▶ WORK ITEM
After finding the line with "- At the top" in the entries below, retype exactly each line from there through the line with "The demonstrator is", including that final line.

▶ DATA SHOWN
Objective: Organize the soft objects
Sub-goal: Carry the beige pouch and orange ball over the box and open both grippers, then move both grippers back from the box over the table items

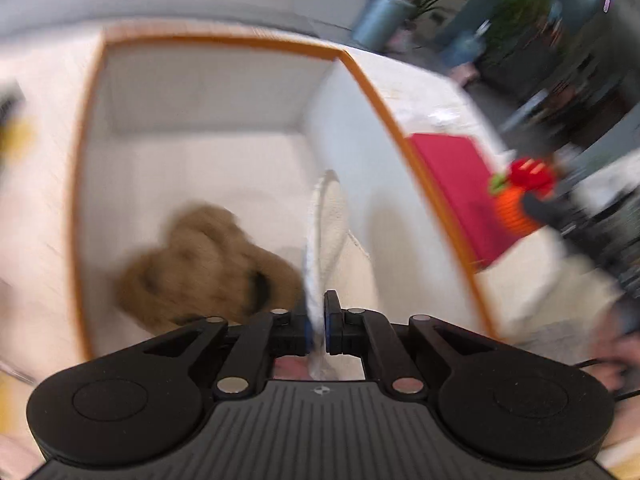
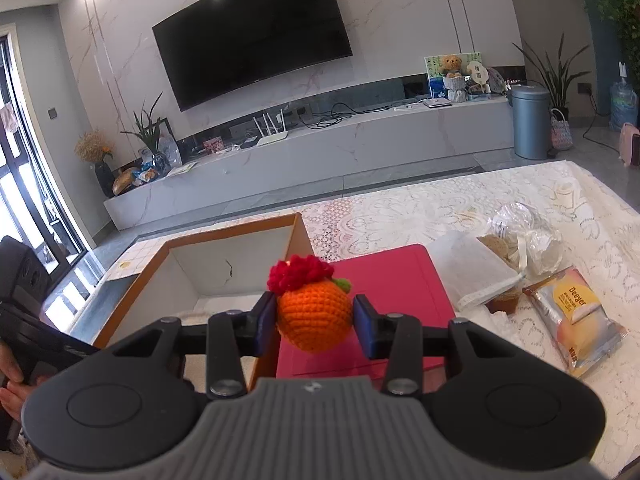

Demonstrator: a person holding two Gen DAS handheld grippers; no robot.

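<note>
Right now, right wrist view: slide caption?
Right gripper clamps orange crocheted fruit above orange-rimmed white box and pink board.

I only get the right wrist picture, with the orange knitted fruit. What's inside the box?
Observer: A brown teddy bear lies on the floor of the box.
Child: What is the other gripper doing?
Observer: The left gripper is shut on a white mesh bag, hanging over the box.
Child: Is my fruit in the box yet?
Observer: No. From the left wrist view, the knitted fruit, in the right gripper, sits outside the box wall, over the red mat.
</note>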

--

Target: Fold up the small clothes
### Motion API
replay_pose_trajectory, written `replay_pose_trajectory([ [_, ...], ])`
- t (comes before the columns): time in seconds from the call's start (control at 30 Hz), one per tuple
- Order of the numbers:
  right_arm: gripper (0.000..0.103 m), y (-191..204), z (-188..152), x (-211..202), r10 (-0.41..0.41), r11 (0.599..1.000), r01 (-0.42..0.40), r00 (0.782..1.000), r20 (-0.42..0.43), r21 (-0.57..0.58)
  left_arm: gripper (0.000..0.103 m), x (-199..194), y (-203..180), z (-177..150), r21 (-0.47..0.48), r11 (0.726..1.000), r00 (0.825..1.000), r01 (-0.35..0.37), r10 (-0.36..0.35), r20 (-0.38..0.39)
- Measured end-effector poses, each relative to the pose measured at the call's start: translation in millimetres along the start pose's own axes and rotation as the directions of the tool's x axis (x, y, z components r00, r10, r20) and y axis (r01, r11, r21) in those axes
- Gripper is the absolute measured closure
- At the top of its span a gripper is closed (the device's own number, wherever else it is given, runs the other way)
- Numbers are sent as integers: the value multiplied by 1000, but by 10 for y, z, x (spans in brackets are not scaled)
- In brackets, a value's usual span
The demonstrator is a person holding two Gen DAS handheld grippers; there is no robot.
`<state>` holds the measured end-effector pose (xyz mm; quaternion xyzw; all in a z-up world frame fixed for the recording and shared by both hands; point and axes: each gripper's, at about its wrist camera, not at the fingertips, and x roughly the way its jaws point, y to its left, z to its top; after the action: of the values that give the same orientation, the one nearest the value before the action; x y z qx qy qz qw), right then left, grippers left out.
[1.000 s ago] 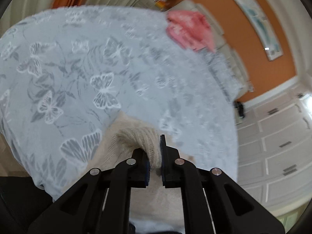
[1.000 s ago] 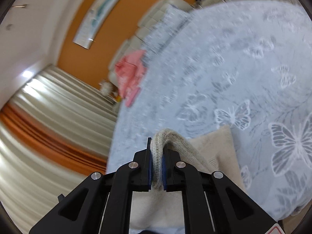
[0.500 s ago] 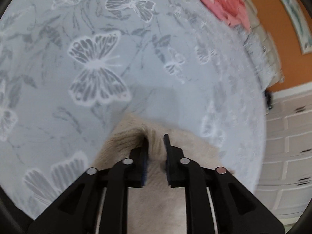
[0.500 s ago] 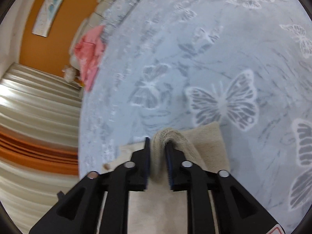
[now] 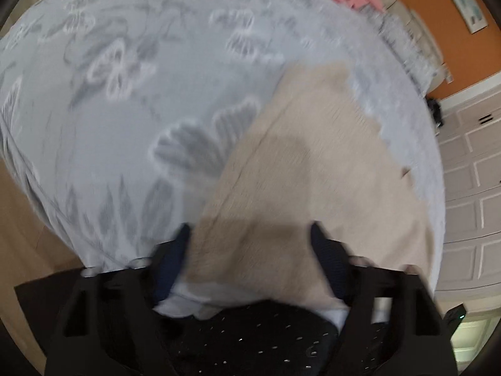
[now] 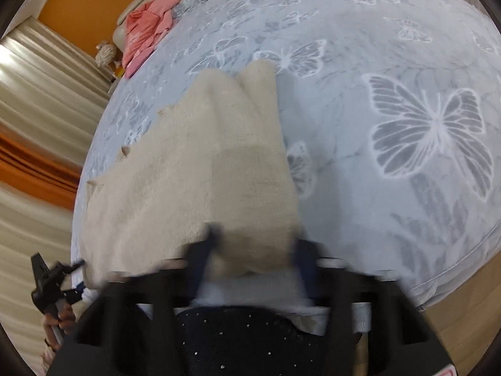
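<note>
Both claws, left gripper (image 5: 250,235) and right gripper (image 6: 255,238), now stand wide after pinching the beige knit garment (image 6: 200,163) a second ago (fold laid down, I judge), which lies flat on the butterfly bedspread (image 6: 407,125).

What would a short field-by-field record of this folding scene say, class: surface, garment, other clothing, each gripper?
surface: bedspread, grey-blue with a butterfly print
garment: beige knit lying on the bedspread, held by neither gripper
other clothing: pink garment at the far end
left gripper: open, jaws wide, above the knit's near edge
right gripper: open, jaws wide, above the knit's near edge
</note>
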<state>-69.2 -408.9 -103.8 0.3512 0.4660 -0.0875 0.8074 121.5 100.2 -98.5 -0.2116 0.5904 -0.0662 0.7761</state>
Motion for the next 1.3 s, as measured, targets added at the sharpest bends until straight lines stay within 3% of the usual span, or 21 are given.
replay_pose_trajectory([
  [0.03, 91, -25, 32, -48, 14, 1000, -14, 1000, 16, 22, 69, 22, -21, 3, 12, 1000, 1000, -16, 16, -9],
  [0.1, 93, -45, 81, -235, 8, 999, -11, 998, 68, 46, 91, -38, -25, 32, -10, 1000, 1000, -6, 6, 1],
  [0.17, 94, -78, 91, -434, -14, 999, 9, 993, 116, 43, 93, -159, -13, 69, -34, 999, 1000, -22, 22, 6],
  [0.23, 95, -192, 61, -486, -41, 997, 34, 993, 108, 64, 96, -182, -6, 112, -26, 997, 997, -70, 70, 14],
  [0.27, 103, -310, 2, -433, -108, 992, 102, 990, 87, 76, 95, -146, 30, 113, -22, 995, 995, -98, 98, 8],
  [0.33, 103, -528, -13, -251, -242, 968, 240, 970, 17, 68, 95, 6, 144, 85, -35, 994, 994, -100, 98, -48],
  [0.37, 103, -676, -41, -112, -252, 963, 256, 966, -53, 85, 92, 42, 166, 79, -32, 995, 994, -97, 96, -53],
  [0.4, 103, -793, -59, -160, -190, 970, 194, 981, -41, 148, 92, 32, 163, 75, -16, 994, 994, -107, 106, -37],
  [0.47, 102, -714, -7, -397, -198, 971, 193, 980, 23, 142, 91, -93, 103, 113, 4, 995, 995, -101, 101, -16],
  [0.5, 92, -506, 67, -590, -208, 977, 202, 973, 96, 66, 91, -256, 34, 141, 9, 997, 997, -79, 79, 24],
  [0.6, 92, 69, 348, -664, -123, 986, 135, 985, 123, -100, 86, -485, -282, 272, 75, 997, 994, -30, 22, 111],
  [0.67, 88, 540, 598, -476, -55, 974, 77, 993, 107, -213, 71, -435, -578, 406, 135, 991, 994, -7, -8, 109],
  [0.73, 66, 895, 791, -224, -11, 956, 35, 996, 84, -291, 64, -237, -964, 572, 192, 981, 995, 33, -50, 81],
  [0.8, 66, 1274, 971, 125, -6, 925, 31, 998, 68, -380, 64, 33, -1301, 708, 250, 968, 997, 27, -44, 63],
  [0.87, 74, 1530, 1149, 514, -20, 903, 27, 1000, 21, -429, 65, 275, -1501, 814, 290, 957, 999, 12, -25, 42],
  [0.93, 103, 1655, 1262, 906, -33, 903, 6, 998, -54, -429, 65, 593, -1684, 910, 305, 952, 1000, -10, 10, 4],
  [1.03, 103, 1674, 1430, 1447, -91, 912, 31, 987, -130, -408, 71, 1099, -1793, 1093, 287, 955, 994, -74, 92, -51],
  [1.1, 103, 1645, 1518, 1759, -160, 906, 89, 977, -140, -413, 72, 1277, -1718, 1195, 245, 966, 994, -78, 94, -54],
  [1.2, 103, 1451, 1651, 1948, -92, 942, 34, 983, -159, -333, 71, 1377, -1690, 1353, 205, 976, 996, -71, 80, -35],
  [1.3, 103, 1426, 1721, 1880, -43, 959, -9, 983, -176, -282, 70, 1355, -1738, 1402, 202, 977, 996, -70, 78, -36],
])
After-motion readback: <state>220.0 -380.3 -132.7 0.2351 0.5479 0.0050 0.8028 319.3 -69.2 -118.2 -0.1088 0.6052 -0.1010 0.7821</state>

▶ EXERCISE SOLUTION
- At the top of its span a gripper is closed (the device's own number, wherever else it is given, runs the other way)
- Numbers are sent as integers: the value multiplied by 1000, but by 10 for y, z, x (spans in brackets are not scaled)
- In brackets, a value's usual span
The demonstrator is a person holding two Gen DAS handheld grippers; there is no robot.

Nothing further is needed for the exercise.